>>>>

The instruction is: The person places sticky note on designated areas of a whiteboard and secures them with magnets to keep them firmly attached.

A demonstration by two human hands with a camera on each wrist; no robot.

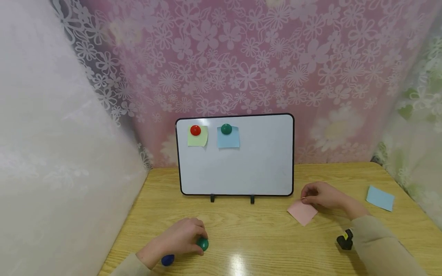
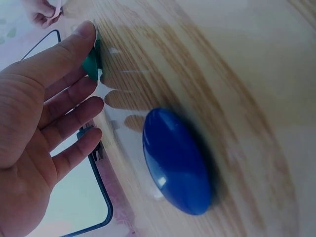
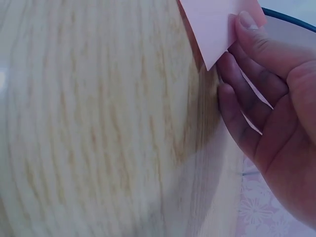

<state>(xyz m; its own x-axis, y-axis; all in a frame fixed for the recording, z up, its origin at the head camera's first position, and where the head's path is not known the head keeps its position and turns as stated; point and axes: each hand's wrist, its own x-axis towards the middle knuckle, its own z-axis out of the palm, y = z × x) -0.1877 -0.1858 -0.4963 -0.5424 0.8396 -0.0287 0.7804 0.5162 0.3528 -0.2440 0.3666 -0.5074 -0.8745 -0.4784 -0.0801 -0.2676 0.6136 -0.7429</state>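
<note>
At the front left of the table, my left hand (image 1: 184, 234) has its thumb and fingers around a round green magnet (image 1: 202, 244). The left wrist view shows the green magnet (image 2: 91, 64) between thumb and index finger, the other fingers loosely bent. Close by the wrist lies a blue magnet (image 1: 167, 260), large and glossy in the left wrist view. By the whiteboard's lower right corner, my right hand (image 1: 324, 194) pinches a pink sticky note (image 1: 302, 212) by one corner. In the right wrist view the thumb presses on the pink note (image 3: 217, 29).
A whiteboard (image 1: 238, 168) stands on small black feet. It carries a yellow-green note (image 1: 197, 142) under a red magnet (image 1: 195, 130) and a blue note (image 1: 228, 141) under a green one. At right lie another blue note (image 1: 380, 198) and a small black object (image 1: 345, 240) beside the right sleeve.
</note>
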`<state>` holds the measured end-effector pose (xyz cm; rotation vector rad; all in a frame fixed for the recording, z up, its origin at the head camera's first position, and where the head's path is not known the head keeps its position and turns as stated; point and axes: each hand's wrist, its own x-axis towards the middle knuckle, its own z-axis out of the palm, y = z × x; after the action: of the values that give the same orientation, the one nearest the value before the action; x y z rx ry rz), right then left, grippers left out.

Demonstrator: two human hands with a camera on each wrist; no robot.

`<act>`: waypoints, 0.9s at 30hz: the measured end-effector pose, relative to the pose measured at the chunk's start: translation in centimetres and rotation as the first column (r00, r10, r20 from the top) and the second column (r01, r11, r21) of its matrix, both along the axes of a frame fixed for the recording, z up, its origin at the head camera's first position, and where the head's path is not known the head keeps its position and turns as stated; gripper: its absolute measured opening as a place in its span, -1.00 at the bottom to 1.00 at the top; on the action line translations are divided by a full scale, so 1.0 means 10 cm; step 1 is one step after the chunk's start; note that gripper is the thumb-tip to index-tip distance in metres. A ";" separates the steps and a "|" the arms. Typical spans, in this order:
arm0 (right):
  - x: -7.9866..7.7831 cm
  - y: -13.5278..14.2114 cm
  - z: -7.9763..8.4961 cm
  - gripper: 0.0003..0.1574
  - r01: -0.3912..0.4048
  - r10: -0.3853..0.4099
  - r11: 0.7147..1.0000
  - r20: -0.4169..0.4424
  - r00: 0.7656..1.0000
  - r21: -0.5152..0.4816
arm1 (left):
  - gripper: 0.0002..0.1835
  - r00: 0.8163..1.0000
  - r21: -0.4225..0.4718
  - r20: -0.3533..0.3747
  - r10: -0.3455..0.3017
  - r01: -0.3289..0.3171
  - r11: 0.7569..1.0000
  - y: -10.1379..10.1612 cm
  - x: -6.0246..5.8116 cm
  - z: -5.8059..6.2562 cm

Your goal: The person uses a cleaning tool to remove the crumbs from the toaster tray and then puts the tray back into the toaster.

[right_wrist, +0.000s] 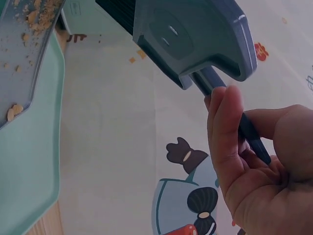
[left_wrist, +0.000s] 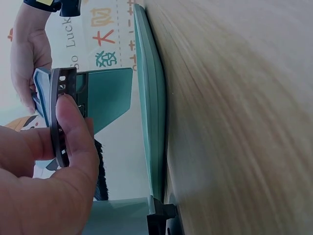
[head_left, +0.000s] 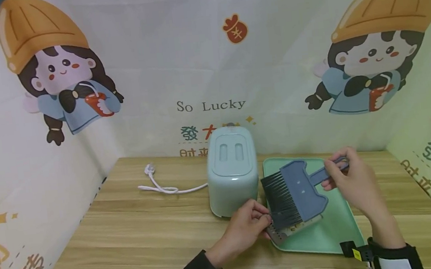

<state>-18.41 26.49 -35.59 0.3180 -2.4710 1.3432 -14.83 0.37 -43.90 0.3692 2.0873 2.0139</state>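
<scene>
In my left hand (head_left: 245, 224) I pinch the dark, perforated end of a flat grey crumb tray (head_left: 278, 234) between thumb and fingers. Tan crumbs (right_wrist: 41, 17) lie on this tray's surface in the right wrist view. My right hand (head_left: 353, 179) grips the handle of a blue-grey brush (head_left: 303, 190) with long black bristles. The bristles hang over the crumb tray in the head view and hide much of it; contact cannot be told. A pale green serving tray (head_left: 340, 220) lies below both. Left of it stands a light green toaster (head_left: 233, 185).
A white power cord (head_left: 174, 190) runs left from the toaster over the wooden table (head_left: 132, 239), ending in a plug (head_left: 149, 169). A printed cloth (head_left: 145, 63) hangs behind and at both sides of the table.
</scene>
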 end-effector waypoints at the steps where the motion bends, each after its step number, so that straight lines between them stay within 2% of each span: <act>1: 0.00 0.02 0.01 -0.71 -0.009 0.008 1.000 -0.004 1.000 -0.009 | -0.87 1.000 -0.001 -0.001 -0.001 0.001 1.000 0.00 0.00 0.00; 8: -0.01 0.01 0.04 -0.69 0.062 -0.064 0.994 -0.028 0.998 -0.091 | -0.87 1.000 -0.014 -0.010 0.000 0.000 1.000 0.00 0.01 0.03; 16: -0.01 0.00 0.00 -0.76 -0.031 0.031 1.000 -0.026 0.999 -0.001 | -0.86 1.000 -0.004 -0.001 -0.004 0.004 1.000 0.00 0.00 0.02; 20: 0.01 0.09 0.00 -0.76 -0.027 0.027 1.000 -0.033 0.999 -0.009 | -0.85 1.000 -0.029 -0.003 -0.020 0.019 0.999 -0.02 0.01 0.03; 24: 0.01 0.12 0.02 -0.75 0.012 -0.015 0.999 -0.070 0.997 -0.040 | -0.83 1.000 -0.031 -0.003 -0.029 0.029 0.999 -0.03 0.01 0.03; 27: -0.01 0.10 0.02 -0.75 -0.002 -0.003 0.999 -0.083 0.997 -0.055 | -0.85 1.000 -0.022 -0.007 -0.027 0.027 0.999 -0.03 0.01 0.03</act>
<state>-18.48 27.48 -35.35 0.3531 -2.3620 1.3661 -14.75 0.04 -43.61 0.3992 2.0957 1.9762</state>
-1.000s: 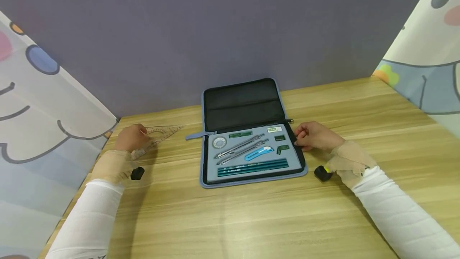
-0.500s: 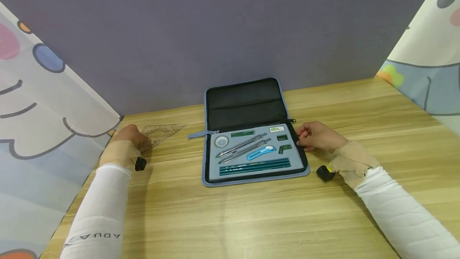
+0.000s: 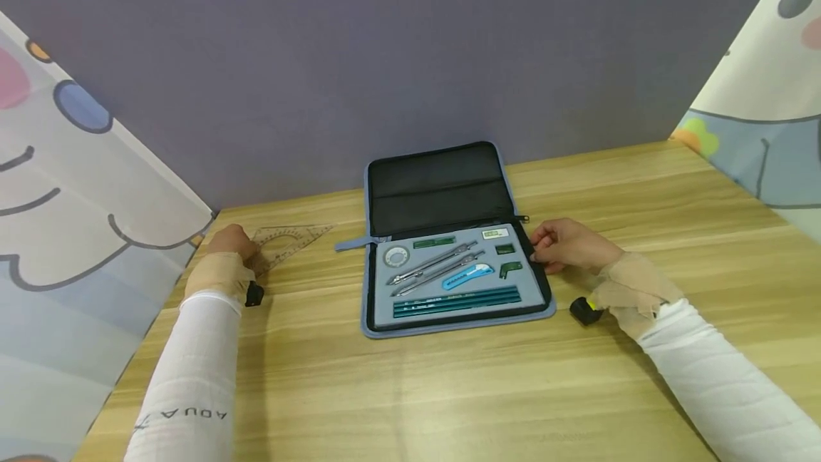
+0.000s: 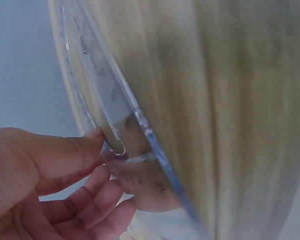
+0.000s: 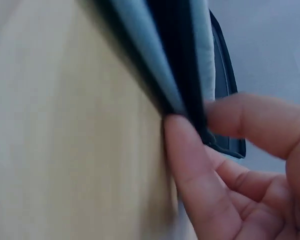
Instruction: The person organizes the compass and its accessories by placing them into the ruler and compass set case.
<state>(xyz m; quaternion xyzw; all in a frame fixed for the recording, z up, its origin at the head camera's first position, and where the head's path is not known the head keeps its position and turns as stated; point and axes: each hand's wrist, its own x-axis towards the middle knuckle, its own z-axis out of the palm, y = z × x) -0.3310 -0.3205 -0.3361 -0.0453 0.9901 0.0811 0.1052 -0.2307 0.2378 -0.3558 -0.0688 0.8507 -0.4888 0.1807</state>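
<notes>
At the left of the head view, a clear triangular set square (image 3: 296,241) with a protractor cutout lies close over the table. My left hand (image 3: 232,242) pinches one corner; thumb and fingertips (image 4: 92,142) meet at the clear plastic in the left wrist view. Centred on the table is an unzipped drawing-set case (image 3: 436,198), its lid laid back. My right hand (image 3: 571,244) pinches the right edge of this case between thumb and index finger, as the right wrist view shows. Inside are two compasses (image 3: 432,261), a blue cutter (image 3: 468,276) and several dark green pencils (image 3: 457,301).
A round white disc (image 3: 396,256), a white eraser (image 3: 495,234) and small green pieces (image 3: 510,268) sit in the grey foam. A blue strap (image 3: 354,243) sticks out leftward from the case. A grey panel (image 3: 410,55) stands behind the wooden table (image 3: 410,398).
My left forearm has shifted right and forward, and the hand now hides the near corner of the set square. The right hand keeps its hold on the case edge.
</notes>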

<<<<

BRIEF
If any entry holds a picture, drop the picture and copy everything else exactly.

YOUR RESPONSE
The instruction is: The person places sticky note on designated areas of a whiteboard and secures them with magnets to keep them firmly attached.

A demonstration by two human hands with a camera on each wrist; no robot.


<state>(xyz m; its own x-axis, y-axis; all in a frame fixed for the recording, z up, its origin at the head camera's first position, and where the head's path is not known the head keeps its position and turns as stated; point and axes: each hand's wrist, its own x-axis towards the middle knuckle, its own z-axis out of the palm, y = z × x) -0.1877 -0.1858 -0.4963 -0.5424 0.8396 -0.0287 0.7804 0.5162 0.3528 -0.2440 0.3666 -0.5074 -0.8745 -0.4784 -0.0801 -0.2676 0.6136 -0.7429</state>
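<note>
At the front left of the table, my left hand (image 1: 184, 234) has its thumb and fingers around a round green magnet (image 1: 202, 244). The left wrist view shows the green magnet (image 2: 91, 64) between thumb and index finger, the other fingers loosely bent. Close by the wrist lies a blue magnet (image 1: 167, 260), large and glossy in the left wrist view. By the whiteboard's lower right corner, my right hand (image 1: 324, 194) pinches a pink sticky note (image 1: 302, 212) by one corner. In the right wrist view the thumb presses on the pink note (image 3: 217, 29).
A whiteboard (image 1: 238, 168) stands on small black feet. It carries a yellow-green note (image 1: 197, 142) under a red magnet (image 1: 195, 130) and a blue note (image 1: 228, 141) under a green one. At right lie another blue note (image 1: 380, 198) and a small black object (image 1: 345, 240) beside the right sleeve.
</note>
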`<state>` holds the measured end-effector pose (xyz cm; rotation vector rad; all in a frame fixed for the recording, z up, its origin at the head camera's first position, and where the head's path is not known the head keeps its position and turns as stated; point and axes: each hand's wrist, its own x-axis towards the middle knuckle, its own z-axis out of the palm, y = z × x; after the action: of the values that give the same orientation, the one nearest the value before the action; x y z rx ry rz), right then left, grippers left out.

Demonstrator: two human hands with a camera on each wrist; no robot.

`<act>`: waypoints, 0.9s at 30hz: the measured end-effector pose, relative to the pose measured at the chunk's start: translation in centimetres and rotation as the first column (r00, r10, r20 from the top) and the second column (r01, r11, r21) of its matrix, both along the axes of a frame fixed for the recording, z up, its origin at the head camera's first position, and where the head's path is not known the head keeps its position and turns as stated; gripper: its absolute measured opening as a place in its span, -1.00 at the bottom to 1.00 at the top; on the action line translations are divided by a full scale, so 1.0 means 10 cm; step 1 is one step after the chunk's start; note that gripper is the thumb-tip to index-tip distance in metres. A ";" separates the steps and a "|" the arms. Typical spans, in this order:
arm0 (right):
  - x: -7.9866..7.7831 cm
  - y: -13.5278..14.2114 cm
  - z: -7.9763..8.4961 cm
  - gripper: 0.0003..0.1574
  - r01: -0.3912..0.4048
  - r10: -0.3853..0.4099
  - r11: 0.7147..1.0000
  - r20: -0.4169..0.4424
  - r00: 0.7656..1.0000
  - r21: -0.5152..0.4816
arm1 (left):
  - gripper: 0.0002..0.1835
  - r00: 0.8163..1.0000
  - r21: -0.4225..0.4718
  - r20: -0.3533..0.3747
  - r10: -0.3455..0.3017
  - r01: -0.3289..0.3171
  - r11: 0.7569..1.0000
  - y: -10.1379..10.1612 cm
  - x: -6.0246..5.8116 cm
  - z: -5.8059..6.2562 cm

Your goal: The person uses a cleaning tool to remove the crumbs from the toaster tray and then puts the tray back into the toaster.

[right_wrist, +0.000s] 
[left_wrist, +0.000s] 
[head_left, +0.000s] 

<state>-18.41 26.49 -35.59 0.3180 -2.4710 1.3432 -14.83 0.37 -43.90 0.3692 2.0873 2.0139</state>
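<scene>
In my left hand (head_left: 245, 224) I pinch the dark, perforated end of a flat grey crumb tray (head_left: 278, 234) between thumb and fingers. Tan crumbs (right_wrist: 41, 17) lie on this tray's surface in the right wrist view. My right hand (head_left: 353, 179) grips the handle of a blue-grey brush (head_left: 303, 190) with long black bristles. The bristles hang over the crumb tray in the head view and hide much of it; contact cannot be told. A pale green serving tray (head_left: 340, 220) lies below both. Left of it stands a light green toaster (head_left: 233, 185).
A white power cord (head_left: 174, 190) runs left from the toaster over the wooden table (head_left: 132, 239), ending in a plug (head_left: 149, 169). A printed cloth (head_left: 145, 63) hangs behind and at both sides of the table.
</scene>
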 end-effector waypoints at the steps where the motion bends, each after its step number, so that straight lines between them stay within 2% of each span: <act>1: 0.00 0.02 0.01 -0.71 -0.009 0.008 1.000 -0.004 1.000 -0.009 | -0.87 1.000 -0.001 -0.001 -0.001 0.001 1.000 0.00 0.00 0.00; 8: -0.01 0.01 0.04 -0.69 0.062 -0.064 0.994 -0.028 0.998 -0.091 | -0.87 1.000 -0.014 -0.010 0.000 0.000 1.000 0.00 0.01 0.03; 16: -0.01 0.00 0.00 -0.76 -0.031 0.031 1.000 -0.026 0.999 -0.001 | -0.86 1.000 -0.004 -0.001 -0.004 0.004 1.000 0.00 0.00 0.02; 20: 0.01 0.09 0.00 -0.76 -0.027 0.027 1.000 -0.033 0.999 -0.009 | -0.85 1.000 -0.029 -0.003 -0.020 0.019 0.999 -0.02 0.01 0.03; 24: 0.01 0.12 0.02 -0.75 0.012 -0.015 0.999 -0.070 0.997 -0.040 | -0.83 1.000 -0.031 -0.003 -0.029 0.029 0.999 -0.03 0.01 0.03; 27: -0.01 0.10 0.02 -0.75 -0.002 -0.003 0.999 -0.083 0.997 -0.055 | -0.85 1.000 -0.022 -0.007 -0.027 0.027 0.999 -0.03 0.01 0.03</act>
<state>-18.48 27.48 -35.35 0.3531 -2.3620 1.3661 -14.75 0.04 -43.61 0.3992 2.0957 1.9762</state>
-1.000s: 
-0.500s: 
+0.000s: 
+0.000s: 
+0.000s: 
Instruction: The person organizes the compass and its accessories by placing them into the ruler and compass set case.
<state>(xyz m; quaternion xyzw; all in a frame fixed for the recording, z up, its origin at the head camera's first position, and where the head's path is not known the head keeps its position and turns as stated; point and axes: each hand's wrist, its own x-axis towards the middle knuckle, its own z-axis out of the palm, y = z × x) -0.3310 -0.3205 -0.3361 -0.0453 0.9901 0.0811 0.1052 -0.2307 0.2378 -0.3558 -0.0688 0.8507 -0.4888 0.1807</state>
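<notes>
At the left of the head view, a clear triangular set square (image 3: 296,241) with a protractor cutout lies close over the table. My left hand (image 3: 232,242) pinches one corner; thumb and fingertips (image 4: 92,142) meet at the clear plastic in the left wrist view. Centred on the table is an unzipped drawing-set case (image 3: 436,198), its lid laid back. My right hand (image 3: 571,244) pinches the right edge of this case between thumb and index finger, as the right wrist view shows. Inside are two compasses (image 3: 432,261), a blue cutter (image 3: 468,276) and several dark green pencils (image 3: 457,301).
A round white disc (image 3: 396,256), a white eraser (image 3: 495,234) and small green pieces (image 3: 510,268) sit in the grey foam. A blue strap (image 3: 354,243) sticks out leftward from the case. A grey panel (image 3: 410,55) stands behind the wooden table (image 3: 410,398).
My left forearm has shifted right and forward, and the hand now hides the near corner of the set square. The right hand keeps its hold on the case edge.
</notes>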

What appears above is the complete answer.